• **Exercise**
From the entries below, return exactly the lines beginning at the one that contains "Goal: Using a" and ending at the one that contains "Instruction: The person", both of them included, and only those lines.

• **Data for this exercise**
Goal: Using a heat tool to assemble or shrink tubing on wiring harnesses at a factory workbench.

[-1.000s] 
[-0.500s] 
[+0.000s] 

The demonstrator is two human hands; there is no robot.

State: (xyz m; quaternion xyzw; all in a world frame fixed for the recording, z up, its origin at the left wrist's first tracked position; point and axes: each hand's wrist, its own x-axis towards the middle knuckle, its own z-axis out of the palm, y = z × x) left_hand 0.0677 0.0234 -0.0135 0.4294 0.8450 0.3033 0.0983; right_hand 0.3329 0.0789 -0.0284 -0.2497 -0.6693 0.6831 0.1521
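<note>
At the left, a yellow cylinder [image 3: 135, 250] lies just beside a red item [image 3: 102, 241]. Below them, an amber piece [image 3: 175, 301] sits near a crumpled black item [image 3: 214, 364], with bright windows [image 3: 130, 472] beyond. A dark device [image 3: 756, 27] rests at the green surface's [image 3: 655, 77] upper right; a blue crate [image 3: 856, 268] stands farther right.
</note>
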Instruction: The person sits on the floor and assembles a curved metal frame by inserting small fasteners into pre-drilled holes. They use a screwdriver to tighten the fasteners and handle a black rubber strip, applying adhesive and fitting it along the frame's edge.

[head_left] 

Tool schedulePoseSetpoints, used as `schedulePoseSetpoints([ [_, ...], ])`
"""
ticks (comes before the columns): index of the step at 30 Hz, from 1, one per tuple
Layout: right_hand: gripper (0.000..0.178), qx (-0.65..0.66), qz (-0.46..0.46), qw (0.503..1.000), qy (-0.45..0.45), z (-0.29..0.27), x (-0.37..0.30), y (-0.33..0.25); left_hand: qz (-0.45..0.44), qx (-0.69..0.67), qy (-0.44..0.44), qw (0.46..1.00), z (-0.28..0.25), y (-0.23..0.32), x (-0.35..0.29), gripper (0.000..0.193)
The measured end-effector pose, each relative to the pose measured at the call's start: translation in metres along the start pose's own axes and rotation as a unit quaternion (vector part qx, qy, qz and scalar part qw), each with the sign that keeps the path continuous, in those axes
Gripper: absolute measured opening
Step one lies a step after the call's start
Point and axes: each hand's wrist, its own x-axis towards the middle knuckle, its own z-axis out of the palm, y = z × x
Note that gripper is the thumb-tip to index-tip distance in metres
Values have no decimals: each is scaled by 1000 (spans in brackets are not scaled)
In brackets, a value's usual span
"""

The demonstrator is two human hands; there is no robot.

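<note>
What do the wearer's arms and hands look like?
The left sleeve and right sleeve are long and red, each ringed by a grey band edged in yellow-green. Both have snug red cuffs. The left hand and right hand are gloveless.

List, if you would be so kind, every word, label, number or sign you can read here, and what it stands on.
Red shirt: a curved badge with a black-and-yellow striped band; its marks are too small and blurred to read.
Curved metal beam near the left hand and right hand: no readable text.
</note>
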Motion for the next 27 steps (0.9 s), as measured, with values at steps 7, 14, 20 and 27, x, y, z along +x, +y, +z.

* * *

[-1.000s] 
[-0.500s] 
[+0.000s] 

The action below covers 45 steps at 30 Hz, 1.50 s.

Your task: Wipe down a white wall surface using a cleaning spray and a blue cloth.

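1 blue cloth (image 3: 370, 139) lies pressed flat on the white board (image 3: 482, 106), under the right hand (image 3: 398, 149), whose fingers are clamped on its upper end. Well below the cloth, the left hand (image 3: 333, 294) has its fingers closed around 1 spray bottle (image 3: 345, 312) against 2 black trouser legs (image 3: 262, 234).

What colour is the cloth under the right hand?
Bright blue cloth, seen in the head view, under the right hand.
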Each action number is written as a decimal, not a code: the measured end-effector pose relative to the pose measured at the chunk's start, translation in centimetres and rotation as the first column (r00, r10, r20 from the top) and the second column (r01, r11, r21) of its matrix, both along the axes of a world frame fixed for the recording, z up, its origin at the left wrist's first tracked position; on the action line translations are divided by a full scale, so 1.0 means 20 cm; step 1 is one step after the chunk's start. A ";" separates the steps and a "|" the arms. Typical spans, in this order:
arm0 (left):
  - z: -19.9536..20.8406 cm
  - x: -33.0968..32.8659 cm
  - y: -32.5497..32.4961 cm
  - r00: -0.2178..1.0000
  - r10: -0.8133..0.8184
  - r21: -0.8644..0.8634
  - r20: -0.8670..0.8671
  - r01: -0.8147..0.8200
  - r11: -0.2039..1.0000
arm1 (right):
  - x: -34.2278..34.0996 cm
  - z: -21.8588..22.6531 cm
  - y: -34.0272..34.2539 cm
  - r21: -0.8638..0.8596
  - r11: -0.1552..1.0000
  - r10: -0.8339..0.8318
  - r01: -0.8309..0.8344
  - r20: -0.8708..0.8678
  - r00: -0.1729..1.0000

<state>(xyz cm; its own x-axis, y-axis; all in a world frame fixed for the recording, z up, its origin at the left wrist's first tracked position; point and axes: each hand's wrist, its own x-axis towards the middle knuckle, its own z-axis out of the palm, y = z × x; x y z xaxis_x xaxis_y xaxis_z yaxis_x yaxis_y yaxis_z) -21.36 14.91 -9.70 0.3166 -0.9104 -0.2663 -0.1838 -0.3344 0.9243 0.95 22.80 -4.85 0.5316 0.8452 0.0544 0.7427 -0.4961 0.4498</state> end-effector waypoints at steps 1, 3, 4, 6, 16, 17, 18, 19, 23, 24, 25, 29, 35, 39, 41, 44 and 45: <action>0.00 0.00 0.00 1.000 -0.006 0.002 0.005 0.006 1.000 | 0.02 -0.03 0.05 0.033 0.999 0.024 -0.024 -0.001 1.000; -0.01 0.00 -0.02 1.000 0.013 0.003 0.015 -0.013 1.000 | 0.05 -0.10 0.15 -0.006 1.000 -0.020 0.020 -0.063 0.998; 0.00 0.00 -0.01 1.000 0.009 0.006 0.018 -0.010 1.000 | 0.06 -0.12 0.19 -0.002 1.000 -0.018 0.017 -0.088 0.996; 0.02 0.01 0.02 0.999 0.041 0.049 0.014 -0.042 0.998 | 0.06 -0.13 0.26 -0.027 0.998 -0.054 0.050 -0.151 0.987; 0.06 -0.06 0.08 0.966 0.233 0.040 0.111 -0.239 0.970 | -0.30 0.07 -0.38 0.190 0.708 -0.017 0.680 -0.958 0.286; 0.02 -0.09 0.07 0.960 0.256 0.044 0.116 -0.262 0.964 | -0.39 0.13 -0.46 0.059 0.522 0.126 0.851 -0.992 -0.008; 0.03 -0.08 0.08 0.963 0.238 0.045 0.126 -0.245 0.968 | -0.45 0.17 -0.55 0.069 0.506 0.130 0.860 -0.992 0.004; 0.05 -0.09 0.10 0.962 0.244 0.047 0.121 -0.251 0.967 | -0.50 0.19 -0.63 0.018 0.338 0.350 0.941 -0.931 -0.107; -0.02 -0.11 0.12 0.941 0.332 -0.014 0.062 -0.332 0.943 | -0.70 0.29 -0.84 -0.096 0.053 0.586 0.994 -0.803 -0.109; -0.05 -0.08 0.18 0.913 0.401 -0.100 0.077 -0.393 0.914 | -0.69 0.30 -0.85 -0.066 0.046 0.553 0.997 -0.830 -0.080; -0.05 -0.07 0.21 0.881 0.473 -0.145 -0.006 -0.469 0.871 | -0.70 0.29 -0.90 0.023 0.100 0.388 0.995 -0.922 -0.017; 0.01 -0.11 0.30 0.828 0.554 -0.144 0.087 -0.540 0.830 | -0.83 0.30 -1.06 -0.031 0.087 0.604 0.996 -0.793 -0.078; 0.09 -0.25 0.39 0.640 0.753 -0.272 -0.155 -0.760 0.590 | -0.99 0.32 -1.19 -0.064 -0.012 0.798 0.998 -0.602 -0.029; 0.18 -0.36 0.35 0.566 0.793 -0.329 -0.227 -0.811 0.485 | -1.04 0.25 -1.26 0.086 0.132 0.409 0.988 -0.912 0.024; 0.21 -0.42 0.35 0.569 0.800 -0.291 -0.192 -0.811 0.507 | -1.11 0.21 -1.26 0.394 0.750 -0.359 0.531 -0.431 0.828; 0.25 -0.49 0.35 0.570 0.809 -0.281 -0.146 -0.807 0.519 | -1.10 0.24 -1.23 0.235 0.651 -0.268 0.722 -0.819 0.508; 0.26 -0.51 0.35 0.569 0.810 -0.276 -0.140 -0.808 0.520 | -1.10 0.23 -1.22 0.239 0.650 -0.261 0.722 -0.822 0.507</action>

• **Final answer**
Goal: Using a heat tool to assemble or shrink tubing on wiring harnesses at a factory workbench.

[-1.000s] 
[-0.500s] 
[+0.000s] 

The demonstrator is two human hands; there is no robot.

State: (xyz m; quaternion xyzw; all in a world frame fixed for the recording, z up, its origin at the left wrist's first tracked position; point and axes: each hand's wrist, its own x-axis towards the middle knuckle, its own z-axis out of the palm, y = z × x) left_hand 0.0677 0.0234 -0.0135 0.4294 0.8450 0.3033 0.0983; right_hand 0.3329 0.0789 -0.0284 -0.2497 -0.6693 0.6831 0.1521
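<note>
At the left, a yellow cylinder [image 3: 135, 250] lies just beside a red item [image 3: 102, 241]. Below them, an amber piece [image 3: 175, 301] sits near a crumpled black item [image 3: 214, 364], with bright windows [image 3: 130, 472] beyond. A dark device [image 3: 756, 27] rests at the green surface's [image 3: 655, 77] upper right; a blue crate [image 3: 856, 268] stands farther right.
</note>
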Instruction: The person sits on the floor and assembles a curved metal frame by inserting small fasteners into pre-drilled holes. They use a screwdriver to tighten the fasteners and handle a black rubber strip, applying adhesive and fitting it along the frame's edge.

This answer requires nothing else.